Ideas of Order
I might have said the long wink. Is that what the “Word” is—nod and wink to each other, a precious secret code in our species’ stand against the vagaries of the World/Whirl?In the beginning was the closed eye, and so it will be in the end. In here happens all that will happen. In here all things are made that are made.
(from The Lore of the Ancestors)– Máighréad Medbh(1)
Encountering John Fitzsimon’s paintings in the Olivier Cornet Gallery(3) set me thinking about what we mean when we say “order.” Well no. I doubt if his paintings would have set me thinking on those lines, if the following quote hadn’t been prominently displayed:Time and time again Fitzsimons's foreboding landscapes feature paths or roads that lead the eye to an ambiguous, dark destination, possibly a scene of war or environmental catastrophe. In each piece the artist deliberately distorts and blurs this distant space; the haze and confusion creating a sense of uncertainty and, in turn, anxiety at the viewer's inability to decipher what it is that lies ahead....

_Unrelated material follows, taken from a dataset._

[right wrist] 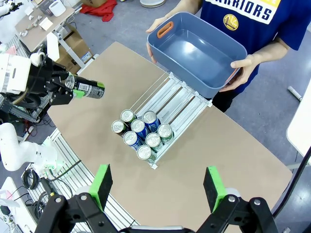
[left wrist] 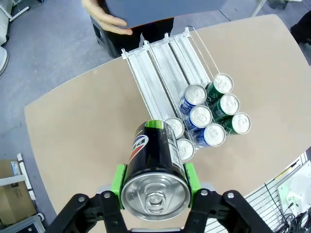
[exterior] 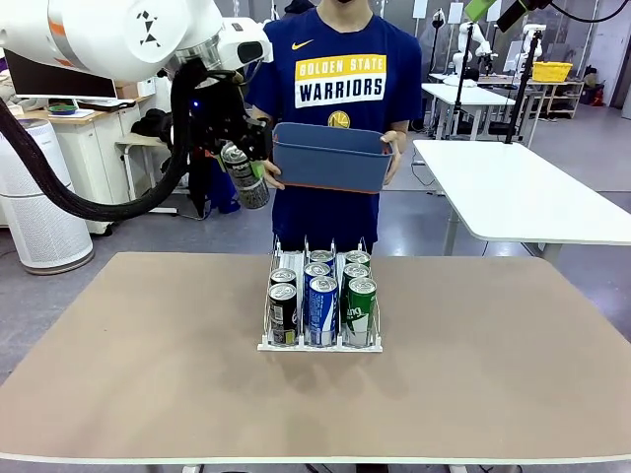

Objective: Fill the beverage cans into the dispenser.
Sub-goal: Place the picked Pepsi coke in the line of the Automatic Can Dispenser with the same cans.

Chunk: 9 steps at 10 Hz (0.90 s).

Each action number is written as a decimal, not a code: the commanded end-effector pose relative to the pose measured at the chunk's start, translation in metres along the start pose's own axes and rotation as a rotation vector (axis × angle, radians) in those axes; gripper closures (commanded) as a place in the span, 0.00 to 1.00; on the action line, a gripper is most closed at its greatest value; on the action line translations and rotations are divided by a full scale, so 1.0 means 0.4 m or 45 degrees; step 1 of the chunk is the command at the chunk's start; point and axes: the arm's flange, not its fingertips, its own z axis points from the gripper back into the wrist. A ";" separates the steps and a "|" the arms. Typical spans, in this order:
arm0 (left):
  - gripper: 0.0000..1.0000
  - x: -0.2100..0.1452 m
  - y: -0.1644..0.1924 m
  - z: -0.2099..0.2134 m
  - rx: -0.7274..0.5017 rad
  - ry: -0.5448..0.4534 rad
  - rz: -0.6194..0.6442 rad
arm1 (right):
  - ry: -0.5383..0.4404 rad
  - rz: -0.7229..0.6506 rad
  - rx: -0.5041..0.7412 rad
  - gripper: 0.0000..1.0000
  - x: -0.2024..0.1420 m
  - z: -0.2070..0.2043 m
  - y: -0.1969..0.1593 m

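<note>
Landmark for all places: dispenser (exterior: 320, 296), white 3-lane wire rack standing mid-table on the tan table (exterior: 148, 374)

1. Left gripper (exterior: 237, 148) – raised well above the table, up and to the left of the dispenser; green pads clamped on 1 dark can (exterior: 245, 177), which hangs tilted in the front view; in the left wrist view the same dark can (left wrist: 155, 174) sits between the pads, silver top toward the camera, with the dispenser beyond it

2. Cans in the dispenser – 7 upright, crowded at the robot-side end; left lane 2 dark cans (exterior: 283, 310); middle lane 3, with a blue can (exterior: 323, 310) foremost; right lane 3 by the wrist views, with a green can (exterior: 361, 310) foremost; far ends of all 3 lanes bare

3. Blue-grey bin (exterior: 328, 158) – held in both hands by a person standing at the far side beyond the dispenser, inside bare

4. Right gripper (right wrist: 158, 187) – high above the dispenser, fingers spread wide, nothing between the pads
</note>
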 end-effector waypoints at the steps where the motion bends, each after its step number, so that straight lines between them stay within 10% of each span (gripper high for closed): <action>1: 0.42 -0.065 -0.080 0.007 0.041 -0.008 -0.074 | 0.000 0.000 0.000 0.00 -0.002 0.001 0.001; 9: 0.42 -0.245 -0.288 -0.058 -0.060 0.170 -0.235 | 0.000 0.000 0.000 0.00 -0.002 0.001 0.001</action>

– Paula Clarke, March 2017(2)
Fitzsimons's 2012 collection, “Pyramid,” showcased an artist exuding confidence and self-assuredness. Sharp, geometric lines merged to form harmonious, triangular patterns which boasted bold, vivid blocks of primary colours. This was Fitzsimons's personal homage to the “golden age” of Egyptian civilisation whereby “equality, balance and peace” were at the centre of society. Of that collection Fitzsimons spoke of his intention to recreate this clarity and harmony in his work. At the time Fitzsimons was taken with an observation made by the Egyptologist Dr Carmen Boulter who remarked that the Egyptians would most certainly have viewed society today as a “Dark Age.”– Paula Clarke, essay, “Projections.”(4)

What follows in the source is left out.